» DIRECTIONS:
All of the data should be restated exactly as it stands.

########################################

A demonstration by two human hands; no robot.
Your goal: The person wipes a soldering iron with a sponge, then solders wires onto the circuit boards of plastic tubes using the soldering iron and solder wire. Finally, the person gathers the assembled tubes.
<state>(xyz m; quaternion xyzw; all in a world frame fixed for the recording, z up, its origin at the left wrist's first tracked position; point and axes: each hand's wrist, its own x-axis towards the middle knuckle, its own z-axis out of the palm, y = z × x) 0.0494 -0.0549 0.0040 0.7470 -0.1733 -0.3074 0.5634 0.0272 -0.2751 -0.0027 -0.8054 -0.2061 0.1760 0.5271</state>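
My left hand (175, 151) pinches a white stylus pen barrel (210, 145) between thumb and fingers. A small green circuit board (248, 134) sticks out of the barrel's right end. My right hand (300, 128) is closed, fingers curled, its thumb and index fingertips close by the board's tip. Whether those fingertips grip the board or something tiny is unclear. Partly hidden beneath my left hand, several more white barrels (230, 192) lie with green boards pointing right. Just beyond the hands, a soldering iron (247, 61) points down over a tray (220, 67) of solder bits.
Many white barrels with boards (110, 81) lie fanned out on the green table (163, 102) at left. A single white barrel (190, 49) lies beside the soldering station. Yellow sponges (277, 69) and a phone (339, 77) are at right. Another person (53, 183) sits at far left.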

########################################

» WRITTEN RESPONSE:
A demonstration by two human hands; no robot.
Your goal: The person wipes a soldering iron with a sponge, then solders wires onto the circuit boards of plastic tubes using the soldering iron and solder wire. Finally, the person gathers the assembled tubes.
<state>(xyz m; quaternion xyzw; all in a world frame fixed for the recording, z up, its origin at the left wrist's first tracked position; point and axes: each hand's wrist, its own x-axis towards the middle knuckle, its own z-axis out of the palm, y = z × x) 0.0494 -0.0549 0.0040 0.7470 -0.1733 -0.3074 0.5634 0.0272 -0.2751 -0.0027 -0.8054 -0.2061 0.1760 0.5271</state>
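My left hand (175, 151) pinches a white stylus pen barrel (210, 145) between thumb and fingers. A small green circuit board (248, 134) sticks out of the barrel's right end. My right hand (300, 128) is closed, fingers curled, its thumb and index fingertips close by the board's tip. Whether those fingertips grip the board or something tiny is unclear. Partly hidden beneath my left hand, several more white barrels (230, 192) lie with green boards pointing right. Just beyond the hands, a soldering iron (247, 61) points down over a tray (220, 67) of solder bits.
Many white barrels with boards (110, 81) lie fanned out on the green table (163, 102) at left. A single white barrel (190, 49) lies beside the soldering station. Yellow sponges (277, 69) and a phone (339, 77) are at right. Another person (53, 183) sits at far left.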

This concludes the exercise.